== Aim of the exercise ==
Take the listing from its first line through the line that contains "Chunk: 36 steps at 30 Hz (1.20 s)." and please retype those lines exactly, leaving out the pictures.

******

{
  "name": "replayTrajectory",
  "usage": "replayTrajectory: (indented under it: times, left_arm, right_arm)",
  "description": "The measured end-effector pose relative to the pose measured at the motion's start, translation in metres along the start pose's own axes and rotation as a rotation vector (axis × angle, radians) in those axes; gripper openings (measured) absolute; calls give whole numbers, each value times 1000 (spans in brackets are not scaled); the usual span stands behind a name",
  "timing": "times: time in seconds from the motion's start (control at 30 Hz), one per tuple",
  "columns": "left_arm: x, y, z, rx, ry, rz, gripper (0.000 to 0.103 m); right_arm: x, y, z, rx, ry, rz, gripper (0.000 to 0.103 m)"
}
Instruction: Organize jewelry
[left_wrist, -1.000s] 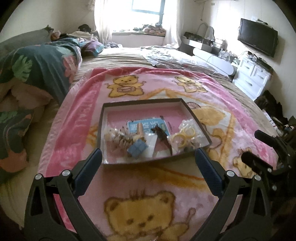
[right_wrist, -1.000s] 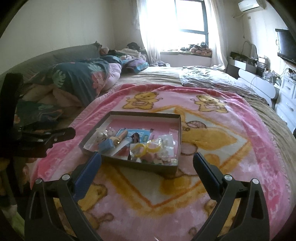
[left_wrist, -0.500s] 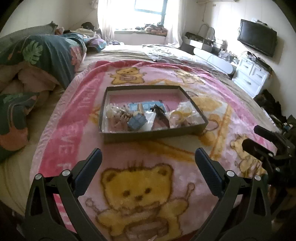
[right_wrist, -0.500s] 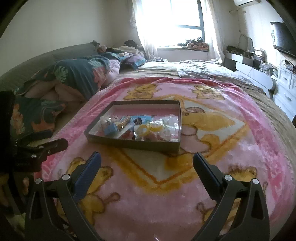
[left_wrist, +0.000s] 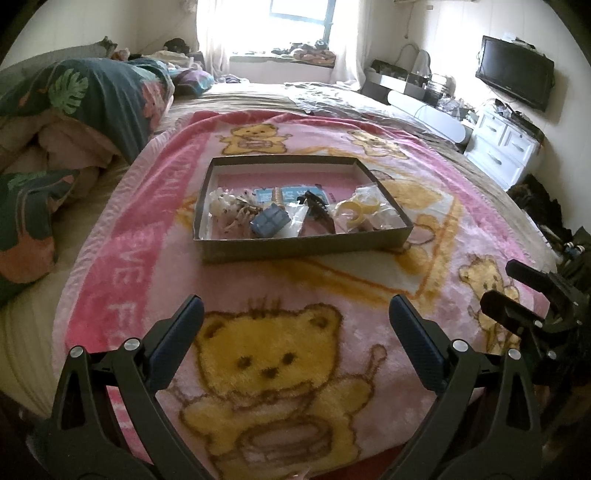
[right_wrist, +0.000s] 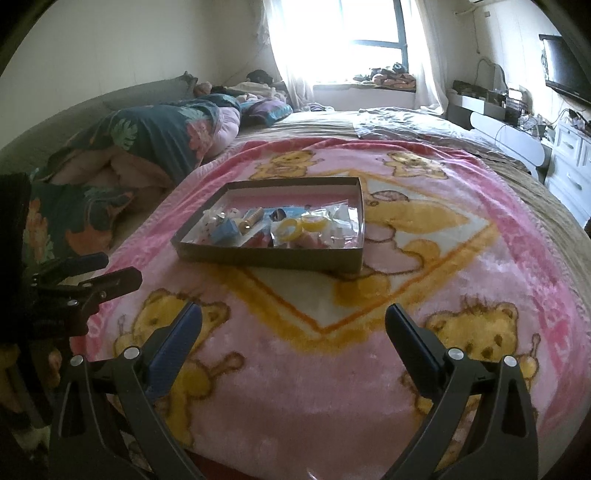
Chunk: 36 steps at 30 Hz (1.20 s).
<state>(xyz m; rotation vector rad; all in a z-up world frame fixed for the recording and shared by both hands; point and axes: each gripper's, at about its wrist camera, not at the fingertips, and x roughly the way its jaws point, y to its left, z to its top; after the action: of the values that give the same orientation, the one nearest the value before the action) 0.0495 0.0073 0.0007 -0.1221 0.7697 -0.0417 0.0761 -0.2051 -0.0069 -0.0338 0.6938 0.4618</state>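
Note:
A shallow brown cardboard tray lies on the pink bear blanket. Inside it sit pale bead jewelry, a small blue box, a dark hair clip, yellow rings in clear bags and a blue card. My left gripper hangs open well short of the tray's near wall, nothing between its fingers. My right gripper is open too, back from the tray, and shows at the right edge of the left wrist view.
A folded floral quilt is piled on the bed's left side. A white dresser and a wall television stand to the right. The window is behind the bed. The blanket's near edge lies just below both grippers.
Both grippers have pulled back from the tray toward the foot of the bed, so the tray looks smaller and farther. Both stayed open and empty.

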Motion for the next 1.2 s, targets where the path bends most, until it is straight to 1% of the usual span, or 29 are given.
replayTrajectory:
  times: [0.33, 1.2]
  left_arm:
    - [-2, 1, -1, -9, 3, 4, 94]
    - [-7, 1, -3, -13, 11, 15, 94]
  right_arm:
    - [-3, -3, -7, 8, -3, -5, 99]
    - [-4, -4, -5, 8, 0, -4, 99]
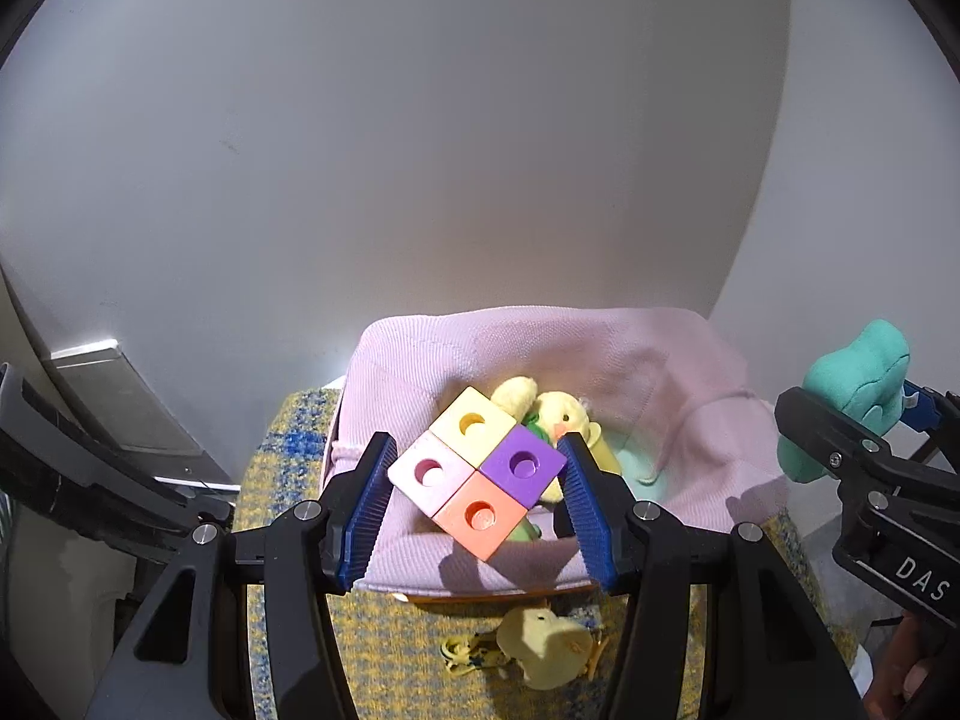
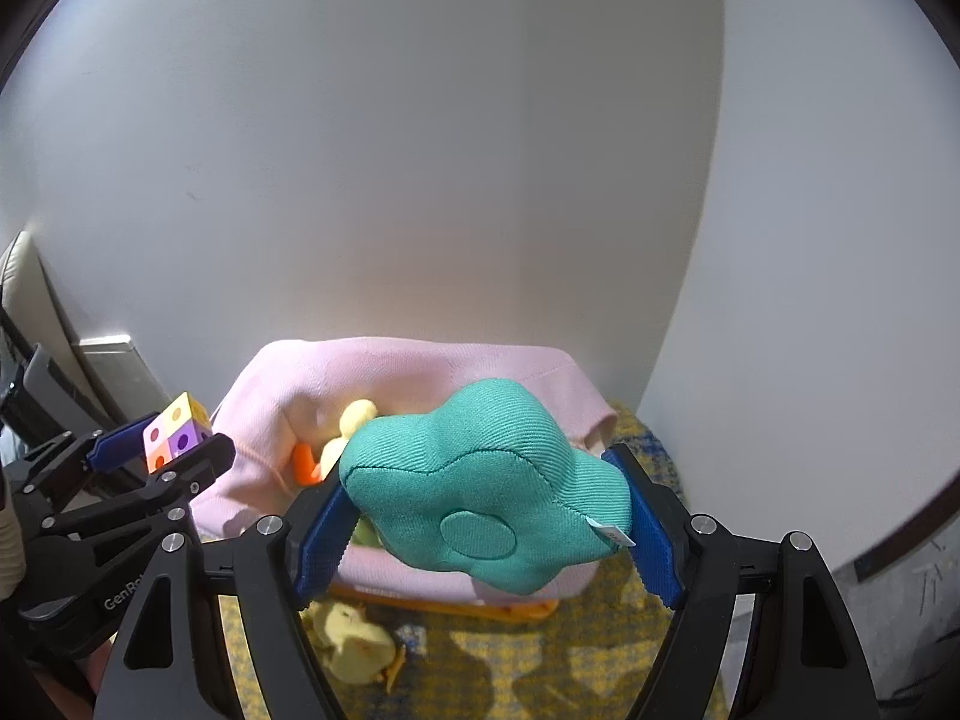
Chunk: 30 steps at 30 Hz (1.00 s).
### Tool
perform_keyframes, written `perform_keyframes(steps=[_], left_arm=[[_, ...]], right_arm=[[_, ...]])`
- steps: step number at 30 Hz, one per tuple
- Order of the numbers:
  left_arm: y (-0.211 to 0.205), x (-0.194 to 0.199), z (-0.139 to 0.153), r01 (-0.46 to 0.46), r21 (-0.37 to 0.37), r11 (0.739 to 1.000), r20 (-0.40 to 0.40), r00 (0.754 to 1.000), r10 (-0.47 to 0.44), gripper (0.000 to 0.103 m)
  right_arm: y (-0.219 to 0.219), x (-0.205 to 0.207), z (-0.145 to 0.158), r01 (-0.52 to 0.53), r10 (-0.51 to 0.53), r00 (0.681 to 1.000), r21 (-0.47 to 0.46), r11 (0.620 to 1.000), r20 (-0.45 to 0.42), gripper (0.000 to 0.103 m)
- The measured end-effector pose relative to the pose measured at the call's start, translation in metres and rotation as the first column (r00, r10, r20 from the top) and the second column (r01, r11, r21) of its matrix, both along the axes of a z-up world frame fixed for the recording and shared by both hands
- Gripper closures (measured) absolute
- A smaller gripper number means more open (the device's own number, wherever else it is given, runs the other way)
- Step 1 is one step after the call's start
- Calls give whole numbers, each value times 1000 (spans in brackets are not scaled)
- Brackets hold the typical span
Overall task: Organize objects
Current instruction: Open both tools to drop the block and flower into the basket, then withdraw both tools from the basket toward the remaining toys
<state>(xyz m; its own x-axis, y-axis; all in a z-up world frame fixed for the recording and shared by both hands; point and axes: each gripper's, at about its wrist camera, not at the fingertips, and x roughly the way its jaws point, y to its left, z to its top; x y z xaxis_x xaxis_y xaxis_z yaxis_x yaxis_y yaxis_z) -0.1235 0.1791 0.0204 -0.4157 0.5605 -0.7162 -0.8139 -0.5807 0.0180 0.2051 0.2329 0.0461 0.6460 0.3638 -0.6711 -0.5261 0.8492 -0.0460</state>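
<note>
My left gripper [image 1: 477, 483] is shut on a block of four joined cubes [image 1: 478, 471], yellow, pink, purple and orange, held above the pink fabric basket [image 1: 690, 360]. A yellow plush chick [image 1: 564, 414] lies in the basket. My right gripper [image 2: 489, 516] is shut on a teal flower-shaped cushion [image 2: 486, 492], held above the basket's [image 2: 390, 372] front rim. The cushion also shows at the right of the left wrist view [image 1: 852, 396], and the cube block at the left of the right wrist view [image 2: 174, 432].
The basket stands on a yellow and blue woven cloth [image 1: 288, 468] against a white wall. Another yellow plush chick [image 1: 546, 645] lies on the cloth in front of the basket. Dark furniture [image 1: 90, 468] stands to the left.
</note>
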Motion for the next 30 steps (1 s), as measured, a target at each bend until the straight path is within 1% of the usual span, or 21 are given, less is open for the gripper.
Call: perform_keyframes(steps=[7, 16, 17, 18, 19, 20, 21, 22, 23, 27, 30], left_arm=[[17, -21, -11, -5, -24, 1000, 20, 1000, 5, 48], [30, -35, -25, -7, -53, 999, 44, 999, 9, 48], [30, -36, -26, -8, -56, 998, 47, 999, 10, 46], [31, -37, -27, -12, -61, 998, 47, 999, 15, 40], [31, -38, -27, -20, -61, 998, 43, 999, 23, 24], [26, -38, -26, -32, -53, 998, 34, 999, 34, 13], [24, -37, -24, -41, -43, 998, 23, 999, 42, 12], [24, -37, -23, -45, -39, 998, 13, 999, 46, 10], [24, -39, -24, -47, -44, 998, 10, 999, 47, 8], [18, -39, -22, -57, -52, 997, 19, 998, 58, 6], [13, -38, -20, -67, -51, 996, 14, 998, 68, 5]], right_arm=[[18, 21, -9, -2, 2, 1000, -15, 1000, -30, 25], [35, 41, -26, -24, 21, 997, -42, 999, -80, 23], [36, 43, -27, -25, 21, 996, -45, 999, -83, 22], [36, 44, -28, -25, 21, 996, -45, 999, -87, 21], [36, 45, -29, -21, 17, 996, -47, 999, -87, 17], [36, 48, -29, -16, 12, 996, -49, 999, -86, 14], [36, 48, -28, -12, 8, 996, -47, 999, -85, 9], [36, 49, -28, -8, 4, 996, -46, 999, -84, 5], [36, 50, -28, -4, 0, 996, -46, 999, -85, 4], [29, 51, -28, 25, -29, 995, -42, 999, -100, 3], [25, 47, -26, 37, -41, 995, -47, 998, -95, 2]])
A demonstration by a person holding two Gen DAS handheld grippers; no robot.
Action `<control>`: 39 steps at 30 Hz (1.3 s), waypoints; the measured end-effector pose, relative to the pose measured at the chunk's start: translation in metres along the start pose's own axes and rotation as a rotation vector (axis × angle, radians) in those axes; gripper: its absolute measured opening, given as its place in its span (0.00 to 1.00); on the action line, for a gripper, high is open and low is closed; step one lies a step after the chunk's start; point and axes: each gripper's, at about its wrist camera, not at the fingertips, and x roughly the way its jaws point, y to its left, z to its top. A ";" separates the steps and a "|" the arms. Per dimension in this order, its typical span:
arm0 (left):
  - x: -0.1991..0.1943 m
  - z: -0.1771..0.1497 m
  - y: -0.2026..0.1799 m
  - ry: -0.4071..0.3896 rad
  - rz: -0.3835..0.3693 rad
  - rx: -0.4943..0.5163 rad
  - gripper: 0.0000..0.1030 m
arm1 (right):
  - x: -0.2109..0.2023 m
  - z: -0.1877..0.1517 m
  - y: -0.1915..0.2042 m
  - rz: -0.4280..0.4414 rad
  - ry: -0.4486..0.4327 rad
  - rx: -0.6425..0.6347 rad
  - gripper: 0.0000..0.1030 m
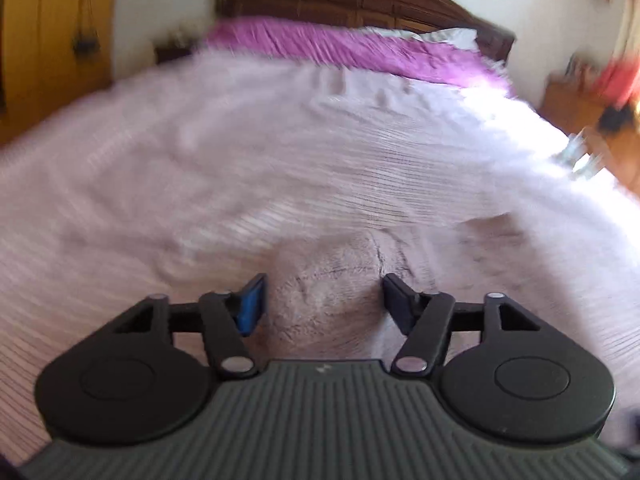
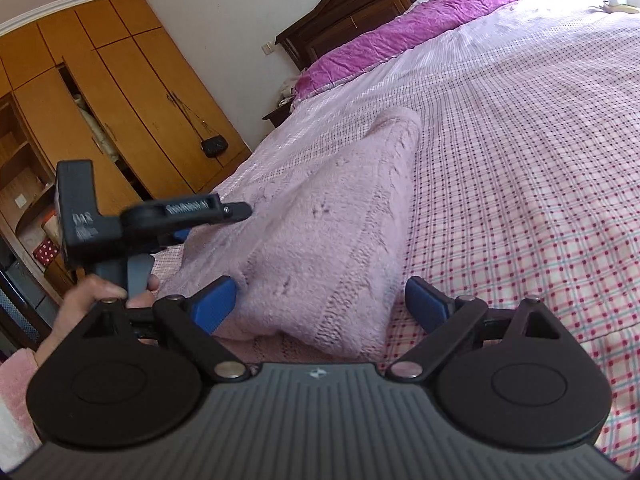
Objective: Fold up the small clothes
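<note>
Here, left to right across the bed (image 2: 520, 184), which carries everything.

Left gripper (image 1: 323, 302): jaws spread wide, gripping nothing. It hovers over the left part of the sweater, near the bed's left edge. Its own view is smeared by blur, so whether the pads brush the knit cannot be told. In the right wrist view the same tool (image 2: 236, 212) shows side-on above the sweater's left margin, with the person's hand (image 2: 100, 296) on its handle.

Sweater (image 2: 320, 216): pale pink cable knit, lying in a long, humped bundle that runs from the near edge of the bed up toward the headboard (image 2: 352, 4). It looks soft, thick and light. Likely it will sag and stretch if lifted by one point, and the fuzzy surface should give the pads good purchase, with no risk of breakage. Best hold, probably: a hem or a side edge, pinched through both layers, one tool at each end of the same edge.

Right gripper (image 2: 320, 306): jaws wide apart, straddling the near end of the sweater, closed on nothing.
</note>
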 end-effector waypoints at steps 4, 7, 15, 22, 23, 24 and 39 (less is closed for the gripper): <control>-0.006 -0.016 -0.018 -0.072 0.136 0.153 0.63 | -0.002 0.003 -0.001 0.006 0.001 0.030 0.93; -0.012 -0.014 -0.016 -0.033 0.074 0.152 0.63 | -0.005 0.018 -0.013 0.038 -0.020 0.151 0.95; -0.032 -0.013 0.013 0.151 0.001 0.013 0.78 | 0.019 0.045 -0.043 0.088 0.070 0.274 0.98; -0.019 -0.028 0.048 0.260 -0.214 -0.333 0.79 | 0.054 0.050 -0.040 0.138 0.124 0.247 0.98; -0.016 -0.031 0.051 0.261 -0.262 -0.382 0.79 | 0.058 0.051 -0.039 0.140 0.128 0.249 0.98; -0.012 -0.033 0.054 0.261 -0.303 -0.418 0.82 | 0.062 0.051 -0.037 0.143 0.135 0.247 0.99; -0.026 -0.020 0.039 0.296 -0.431 -0.516 0.40 | 0.037 0.078 -0.053 0.194 0.154 0.480 0.52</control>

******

== Output of the task ==
{
  "name": "replayTrajectory",
  "usage": "replayTrajectory: (indented under it: times, left_arm, right_arm)",
  "description": "The measured end-effector pose relative to the pose measured at the motion's start, translation in metres along the start pose's own axes and rotation as a rotation vector (axis × angle, radians) in those axes; gripper openings (measured) absolute; calls give whole numbers, each value times 1000 (spans in brackets are not scaled); the usual span stands behind a name",
  "timing": "times: time in seconds from the motion's start (control at 30 Hz), one per tuple",
  "columns": "left_arm: x, y, z, rx, ry, rz, gripper (0.000 to 0.103 m); right_arm: x, y, z, rx, ry, rz, gripper (0.000 to 0.103 m)"
}
Instruction: Organize jewelry
[left_wrist, -1.000s] 
[right_wrist, -1.000s] 
[left_wrist, -0.500s] 
[right_wrist, -0.500s] 
[left_wrist, +0.000s] 
[right_wrist, +0.000s] 
Chunk: 36 steps at 30 Hz (1.20 s).

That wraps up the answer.